■ **Task goal**
Print out each entry below exactly, please.

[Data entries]
****

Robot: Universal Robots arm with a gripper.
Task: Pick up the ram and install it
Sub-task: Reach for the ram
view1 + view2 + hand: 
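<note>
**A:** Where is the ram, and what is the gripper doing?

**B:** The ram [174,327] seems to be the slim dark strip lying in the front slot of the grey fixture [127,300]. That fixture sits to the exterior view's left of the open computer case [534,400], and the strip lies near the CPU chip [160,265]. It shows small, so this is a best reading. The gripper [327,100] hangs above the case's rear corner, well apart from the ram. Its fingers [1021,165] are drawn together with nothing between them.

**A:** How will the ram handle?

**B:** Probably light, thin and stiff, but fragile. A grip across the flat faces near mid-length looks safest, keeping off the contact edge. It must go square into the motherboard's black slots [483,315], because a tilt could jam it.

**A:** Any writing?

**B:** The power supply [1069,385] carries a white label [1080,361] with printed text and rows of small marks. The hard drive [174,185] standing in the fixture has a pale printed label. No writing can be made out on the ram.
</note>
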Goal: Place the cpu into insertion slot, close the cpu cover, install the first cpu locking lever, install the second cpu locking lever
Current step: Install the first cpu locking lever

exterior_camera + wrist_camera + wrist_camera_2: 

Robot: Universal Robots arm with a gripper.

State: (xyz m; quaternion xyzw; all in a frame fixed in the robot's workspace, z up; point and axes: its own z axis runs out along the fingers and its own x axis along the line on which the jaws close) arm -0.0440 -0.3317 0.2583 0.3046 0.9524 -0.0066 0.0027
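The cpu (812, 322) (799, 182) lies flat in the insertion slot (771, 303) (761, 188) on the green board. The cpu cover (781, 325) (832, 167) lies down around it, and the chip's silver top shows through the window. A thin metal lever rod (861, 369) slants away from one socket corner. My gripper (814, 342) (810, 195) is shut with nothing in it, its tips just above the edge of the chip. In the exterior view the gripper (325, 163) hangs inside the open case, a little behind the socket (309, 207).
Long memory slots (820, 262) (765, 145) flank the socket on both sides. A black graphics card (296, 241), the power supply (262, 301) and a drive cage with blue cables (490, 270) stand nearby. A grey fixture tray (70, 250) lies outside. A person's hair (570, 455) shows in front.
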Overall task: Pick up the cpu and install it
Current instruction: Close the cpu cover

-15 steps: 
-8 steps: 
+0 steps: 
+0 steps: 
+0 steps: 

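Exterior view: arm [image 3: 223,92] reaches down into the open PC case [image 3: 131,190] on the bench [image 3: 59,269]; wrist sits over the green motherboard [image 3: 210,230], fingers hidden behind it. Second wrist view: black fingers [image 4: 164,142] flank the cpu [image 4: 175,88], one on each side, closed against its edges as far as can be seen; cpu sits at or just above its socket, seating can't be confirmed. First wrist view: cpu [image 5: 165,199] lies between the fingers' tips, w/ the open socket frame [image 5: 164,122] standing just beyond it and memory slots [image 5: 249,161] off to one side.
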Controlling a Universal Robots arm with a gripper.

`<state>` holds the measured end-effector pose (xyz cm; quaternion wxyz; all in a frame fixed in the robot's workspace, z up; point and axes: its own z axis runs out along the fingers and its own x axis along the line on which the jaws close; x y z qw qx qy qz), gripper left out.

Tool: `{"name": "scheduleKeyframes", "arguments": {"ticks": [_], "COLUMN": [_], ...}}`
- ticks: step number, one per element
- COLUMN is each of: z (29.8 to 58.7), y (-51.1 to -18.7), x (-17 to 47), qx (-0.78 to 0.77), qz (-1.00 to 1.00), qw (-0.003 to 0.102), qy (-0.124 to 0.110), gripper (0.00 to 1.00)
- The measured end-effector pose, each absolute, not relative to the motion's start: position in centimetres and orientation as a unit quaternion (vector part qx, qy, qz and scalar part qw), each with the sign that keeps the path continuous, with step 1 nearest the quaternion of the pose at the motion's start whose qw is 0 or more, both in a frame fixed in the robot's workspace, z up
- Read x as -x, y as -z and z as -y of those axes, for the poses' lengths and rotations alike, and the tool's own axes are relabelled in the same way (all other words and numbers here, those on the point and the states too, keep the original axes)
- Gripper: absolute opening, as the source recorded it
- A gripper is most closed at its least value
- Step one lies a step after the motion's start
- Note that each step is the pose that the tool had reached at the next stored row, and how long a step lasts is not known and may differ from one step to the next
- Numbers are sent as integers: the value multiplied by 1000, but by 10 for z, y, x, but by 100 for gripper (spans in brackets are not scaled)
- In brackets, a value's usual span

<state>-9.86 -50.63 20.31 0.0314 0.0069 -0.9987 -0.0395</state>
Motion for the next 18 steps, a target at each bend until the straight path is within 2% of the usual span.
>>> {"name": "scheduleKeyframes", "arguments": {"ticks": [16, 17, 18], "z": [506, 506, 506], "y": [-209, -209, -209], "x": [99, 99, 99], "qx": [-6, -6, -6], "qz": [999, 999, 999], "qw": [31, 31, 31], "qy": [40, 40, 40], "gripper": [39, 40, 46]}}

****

■ **Answer**
Robot: Universal Robots arm with a gripper.
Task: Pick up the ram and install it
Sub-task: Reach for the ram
view1 + view2 + hand: 
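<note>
**A:** Where is the ram, and what is the gripper doing?

**B:** The ram [174,327] seems to be the slim dark strip lying in the front slot of the grey fixture [127,300]. That fixture sits to the exterior view's left of the open computer case [534,400], and the strip lies near the CPU chip [160,265]. It shows small, so this is a best reading. The gripper [327,100] hangs above the case's rear corner, well apart from the ram. Its fingers [1021,165] are drawn together with nothing between them.

**A:** How will the ram handle?

**B:** Probably light, thin and stiff, but fragile. A grip across the flat faces near mid-length looks safest, keeping off the contact edge. It must go square into the motherboard's black slots [483,315], because a tilt could jam it.

**A:** Any writing?

**B:** The power supply [1069,385] carries a white label [1080,361] with printed text and rows of small marks. The hard drive [174,185] standing in the fixture has a pale printed label. No writing can be made out on the ram.
</note>
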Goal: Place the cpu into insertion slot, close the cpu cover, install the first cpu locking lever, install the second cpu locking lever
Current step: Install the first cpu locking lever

exterior_camera + wrist_camera + wrist_camera_2: 

Robot: Universal Robots arm with a gripper.

State: (xyz m; quaternion xyzw; all in a frame fixed in the robot's workspace, z up; point and axes: its own z axis runs out along the fingers and its own x axis along the line on which the jaws close) arm -0.0440 -0.3317 0.2583 0.3046 0.9524 -0.0066 0.0027
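The cpu (812, 322) (799, 182) lies flat in the insertion slot (771, 303) (761, 188) on the green board. The cpu cover (781, 325) (832, 167) lies down around it, and the chip's silver top shows through the window. A thin metal lever rod (861, 369) slants away from one socket corner. My gripper (814, 342) (810, 195) is shut with nothing in it, its tips just above the edge of the chip. In the exterior view the gripper (325, 163) hangs inside the open case, a little behind the socket (309, 207).
Long memory slots (820, 262) (765, 145) flank the socket on both sides. A black graphics card (296, 241), the power supply (262, 301) and a drive cage with blue cables (490, 270) stand nearby. A grey fixture tray (70, 250) lies outside. A person's hair (570, 455) shows in front.
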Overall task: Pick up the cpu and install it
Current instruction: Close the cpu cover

-15 steps: 
-8 steps: 
+0 steps: 
+0 steps: 
+0 steps: 

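Exterior view: arm [image 3: 223,92] reaches down into the open PC case [image 3: 131,190] on the bench [image 3: 59,269]; wrist sits over the green motherboard [image 3: 210,230], fingers hidden behind it. Second wrist view: black fingers [image 4: 164,142] flank the cpu [image 4: 175,88], one on each side, closed against its edges as far as can be seen; cpu sits at or just above its socket, seating can't be confirmed. First wrist view: cpu [image 5: 165,199] lies between the fingers' tips, w/ the open socket frame [image 5: 164,122] standing just beyond it and memory slots [image 5: 249,161] off to one side.
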Controlling a Universal Robots arm with a gripper.

`<state>` holds the measured end-effector pose (xyz cm; quaternion wxyz; all in a frame fixed in the robot's workspace, z up; point and axes: its own z axis runs out along the fingers and its own x axis along the line on which the jaws close; x y z qw qx qy qz), gripper left out.

Tool: `{"name": "scheduleKeyframes", "arguments": {"ticks": [_], "COLUMN": [_], ...}}`
- ticks: step number, one per element
- COLUMN is each of: z (29.8 to 58.7), y (-51.1 to -18.7), x (-17 to 47), qx (-0.78 to 0.77), qz (-1.00 to 1.00), qw (-0.003 to 0.102), qy (-0.124 to 0.110), gripper (0.00 to 1.00)
- The measured end-effector pose, each absolute, not relative to the motion's start: position in centimetres and orientation as a unit quaternion (vector part qx, qy, qz and scalar part qw), each with the sign that keeps the path continuous, with step 1 nearest the quaternion of the pose at the motion's start whose qw is 0 or more, both in a frame fixed in the robot's workspace, z up
- Read x as -x, y as -z and z as -y of those axes, for the poses' lengths and rotations alike, and the tool's own axes are relabelled in the same way (all other words and numbers here, those on the point and the states too, keep the original axes)
- Gripper: absolute opening, as the source recorded it
- A gripper is most closed at its least value
- Step one lies a step after the motion's start
- Note that each step is the pose that the tool had reached at the next stored row, and how long a step lasts is not known and may differ from one step to the next
- Numbers are sent as integers: the value multiplied by 1000, but by 10 for z, y, x, but by 100 for gripper (spans in brackets are not scaled)
- In brackets, a value's usual span

<state>-9.86 -50.63 20.31 0.0314 0.0069 -0.9987 -0.0395</state>
Motion for the next 18 steps, a target at each bend until the straight path is within 2% of the usual span.
>>> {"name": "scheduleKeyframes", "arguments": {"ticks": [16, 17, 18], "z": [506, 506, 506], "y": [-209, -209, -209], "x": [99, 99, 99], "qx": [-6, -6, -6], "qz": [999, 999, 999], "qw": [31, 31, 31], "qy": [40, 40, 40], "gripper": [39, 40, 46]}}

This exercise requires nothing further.